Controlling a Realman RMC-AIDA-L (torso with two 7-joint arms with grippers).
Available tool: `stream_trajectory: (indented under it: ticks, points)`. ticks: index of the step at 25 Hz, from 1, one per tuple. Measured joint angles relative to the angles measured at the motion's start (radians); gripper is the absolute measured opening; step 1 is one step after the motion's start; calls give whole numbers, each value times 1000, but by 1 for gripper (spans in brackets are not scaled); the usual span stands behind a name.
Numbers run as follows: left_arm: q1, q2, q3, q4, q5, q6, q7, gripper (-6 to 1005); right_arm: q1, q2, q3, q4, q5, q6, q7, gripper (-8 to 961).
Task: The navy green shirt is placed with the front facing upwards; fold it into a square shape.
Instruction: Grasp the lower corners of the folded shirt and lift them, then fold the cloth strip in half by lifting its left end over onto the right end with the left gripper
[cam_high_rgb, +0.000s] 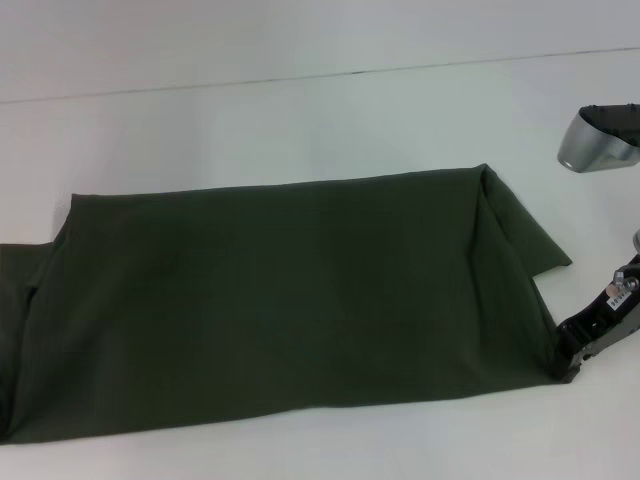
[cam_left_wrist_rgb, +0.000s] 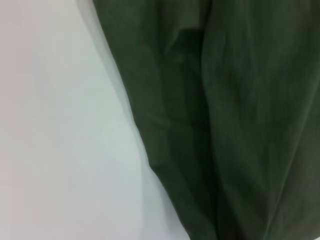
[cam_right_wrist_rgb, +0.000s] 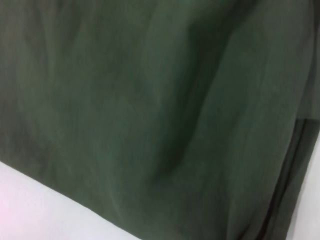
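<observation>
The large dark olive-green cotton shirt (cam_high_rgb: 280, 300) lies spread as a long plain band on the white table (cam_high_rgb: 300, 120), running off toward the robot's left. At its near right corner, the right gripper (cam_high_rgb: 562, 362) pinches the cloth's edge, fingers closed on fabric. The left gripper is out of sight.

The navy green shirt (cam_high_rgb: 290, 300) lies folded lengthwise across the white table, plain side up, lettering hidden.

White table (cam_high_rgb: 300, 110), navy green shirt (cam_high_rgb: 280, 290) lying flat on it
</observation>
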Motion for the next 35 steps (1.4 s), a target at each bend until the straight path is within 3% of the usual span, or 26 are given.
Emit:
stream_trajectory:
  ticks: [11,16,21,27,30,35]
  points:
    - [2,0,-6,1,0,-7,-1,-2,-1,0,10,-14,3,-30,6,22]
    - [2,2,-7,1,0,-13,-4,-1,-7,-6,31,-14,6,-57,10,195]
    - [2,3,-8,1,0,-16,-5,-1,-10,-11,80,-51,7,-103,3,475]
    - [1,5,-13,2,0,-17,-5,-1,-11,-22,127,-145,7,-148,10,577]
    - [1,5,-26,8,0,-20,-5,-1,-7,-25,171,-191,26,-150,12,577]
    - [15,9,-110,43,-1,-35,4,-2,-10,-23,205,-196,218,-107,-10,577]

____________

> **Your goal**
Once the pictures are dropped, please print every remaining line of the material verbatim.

> **Exercise solution**
Controlling a Realman RMC-AIDA-L (torso with two 7-joint arms with grippers).
Available tool: `stream_trajectory: (indented under it: ticks, points)`. ticks: index of the step at 25 Hz, from 1, one per tuple. Measured joint angles relative to the angles measured at the motion's start (radians); gripper is the absolute measured opening; step 1 is one step after the motion's start; calls give whole numbers, each value times 1000, but by 1 for gripper (spans in brackets are not scaled); the usual span stands behind a name.
Numbers run as follows: left_arm: q1, q2, q3, q4, q5, q6, q7, gripper (-6 to 1005); right_arm: q1, q2, q3, q4, q5, q6, q7, gripper (-8 to 961).
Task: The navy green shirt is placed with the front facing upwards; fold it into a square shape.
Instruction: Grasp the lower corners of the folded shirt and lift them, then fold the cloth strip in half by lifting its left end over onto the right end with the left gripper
[cam_high_rgb, +0.000s] 
[cam_left_wrist_rgb, +0.000s] 
[cam_right_wrist_rgb, +0.000s] 
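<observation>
The large dark olive-green cotton shirt (cam_high_rgb: 280, 300) lies spread as a long plain band on the white table (cam_high_rgb: 300, 120), running off toward the robot's left. At its near right corner, the right gripper (cam_high_rgb: 562, 362) pinches the cloth's edge, fingers closed on fabric. The left gripper is out of sight.

The navy green shirt (cam_high_rgb: 290, 300) lies folded lengthwise across the white table, plain side up, lettering hidden.

White table (cam_high_rgb: 300, 110), navy green shirt (cam_high_rgb: 280, 290) lying flat on it
</observation>
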Motion for the next 35 steps (1.4 s), a target at each bend until the straight path is within 3% of the usual span, or 26 are given.
Emit:
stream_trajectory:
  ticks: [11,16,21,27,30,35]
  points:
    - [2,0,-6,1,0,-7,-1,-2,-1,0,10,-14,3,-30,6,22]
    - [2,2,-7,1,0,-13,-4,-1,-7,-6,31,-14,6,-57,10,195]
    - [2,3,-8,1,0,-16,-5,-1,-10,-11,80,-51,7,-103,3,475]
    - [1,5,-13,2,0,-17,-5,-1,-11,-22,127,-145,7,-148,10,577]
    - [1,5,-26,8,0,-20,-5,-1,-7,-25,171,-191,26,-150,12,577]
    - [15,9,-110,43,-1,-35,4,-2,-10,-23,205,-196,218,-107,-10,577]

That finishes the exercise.